万が一、待機している帝国兵がいたら、間違いなく道にいるからだ。
「獣道を通ればモンスターにも出くわすけど、私が戦うから大丈夫よ」
「え、俺もさっきの力で戦え――」
「ダメ! 異世界からきて初めての魔法だったんでしょ? それであの破壊力なんて、尋常じゃないわよっ」
「そ、そんなに……」
いや、確かに洞窟の天井を吹き飛ばしたけどさぁ。
『儂が教えた魔法はの"爆炎"とゆうて……本来は中の下ぐらいの威力の魔法なんじゃ。壁や天井を破壊するような、そんな力はないはずなんじゃ』
「いい? "爆炎"の魔法は火属性よ。火属性は土や岩に対してあまり効果がないの。にもかかわらず、あなたま魔法でそれらを破壊したの。普通じゃ考えられないんだからっ」
「ご、ごめん……」
やっぱり俺は、マップ破壊兵器だったらしい。
道中彼女から聞いた話だと、死霊使いは魔法使い――こっちの世界だと魔術師、その格上バージョンが魔導師と呼ばれていて、その魔導師の派生職業のようなものだと。
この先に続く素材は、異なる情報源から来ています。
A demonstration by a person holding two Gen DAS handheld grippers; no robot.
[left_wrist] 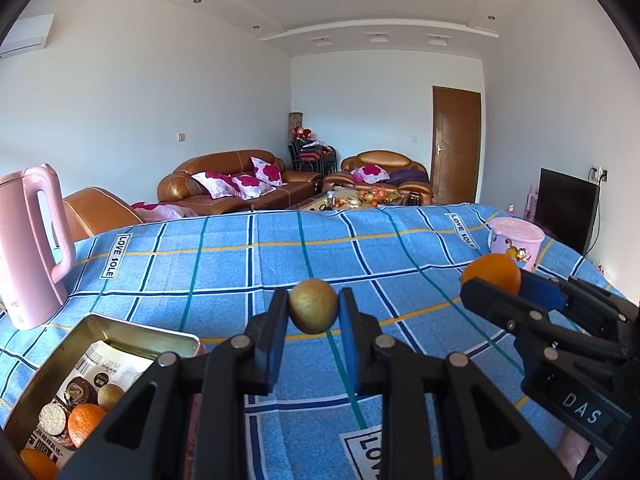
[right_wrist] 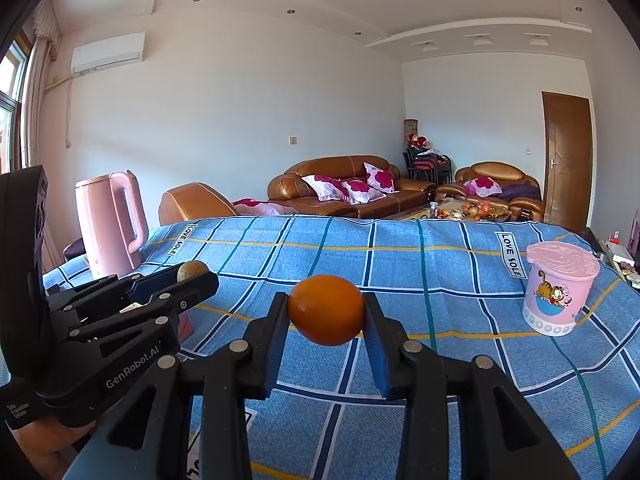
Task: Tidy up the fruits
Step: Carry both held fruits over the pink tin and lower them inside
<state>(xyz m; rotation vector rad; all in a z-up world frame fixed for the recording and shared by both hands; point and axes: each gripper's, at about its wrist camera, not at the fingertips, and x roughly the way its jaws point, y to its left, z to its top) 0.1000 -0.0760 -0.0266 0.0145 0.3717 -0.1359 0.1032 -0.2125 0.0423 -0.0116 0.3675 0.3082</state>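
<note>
Black linkage arms of the left gripper fill the bottom of the left wrist view, reaching forward and tilted a little downward, its blue-padded jaws clamped on a small brownish-green fruit held clear above the cloth. Beside it on the right, the right gripper points the same way at about the same height, and its jaws are clamped on an orange, wider than the other fruit, also lifted off the surface. Each gripper shows in the other's camera, side by side and near each other without touching.

Under both lies the biggest thing in view, a blue checked cloth with yellow and teal lines and "LOVE SOLE" labels, covering the whole table. At its far left stands a tall pink kettle, upright with the handle turned toward the middle. On the near left sits an open metal tin, just beside and below the left gripper; inside it lie a printed snack packet, oranges, a pale round fruit and a speckled round one. Far right on the cloth stands a pink lidded tub with a cartoon cat, well apart from the tin.

Behind the table are brown leather sofas with floral cushions and a wooden door.
</note>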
普通に魔法が使えるし、どちらかと言えばその道に精通した者だともされている。
ただ問題なのが、その名の通り死霊を使役するという点だ。
死人の魂しか使役できない。だから殺す。
そして殺した相手を使役し、更に使者を増やして自分の軍勢を作り上げていく。
死霊術は禁忌とされた魔法であり、だからこそ一般的には邪悪な存在だと。
「好きで死霊使いになった訳じゃないのに……」
「どうしてそんな不吉な職業に適正があったのかしら……私も詳しい訳じゃないけど、勇者召喚魔法で召喚された人って、元の世界での特技とか性格とか、何かしらに共通する職業になるって」
「……霊媒体質か」
肩を落とし足場の悪い獣道を進んで行くと、前方の茂みが揺れた。
すかさずソディアが剣を抜き、飛び出してきた兎を一刀両断にした。
兎なんだけど……一メートル以上あるだろ?
しかも斧とか持ってんだけど、異世界の兎ってどうなってんだ!?
「モンスターを見るのは初めてみたいね。いなかったの? 君の――その、レイジくんの世界には」
「いやいや、いないから。モンスターもドラゴンも、あと魔法も存在しない世界だから」
「そう……なの。じゃあ、これからいろいろ大変ね」
あぁ……うん。大変だな。
これから俺、どうしよう。
『なぁに。この伝説の古代竜アブソディラス様が憑いておる! 安心せいっ』
「成仏してくれないかな、このドラゴン」
『ふんっ。成仏させたければ、儂の願いを叶えることじゃな』
願い?
それって未練ってやつじゃないのか?
たいていの幽霊は、未練を残して死んだ人の霊だったりするからなぁ。
未練が無くなれば成仏するっていうのは、定番ネタではあるけれど。
「願いって、なんだよ」
頭上を仰がず、出来るだけ目を合わせないよう尋ねる。
その頭上から鼻息が聞こえて――。
『人をさが――いや、世界を旅することじゃ!』
と奴が言う。
……え。
思わず振り仰いで見たモノは、両手を腰に、ドヤ顔で鼻を鳴らすアブソディラスの姿だった。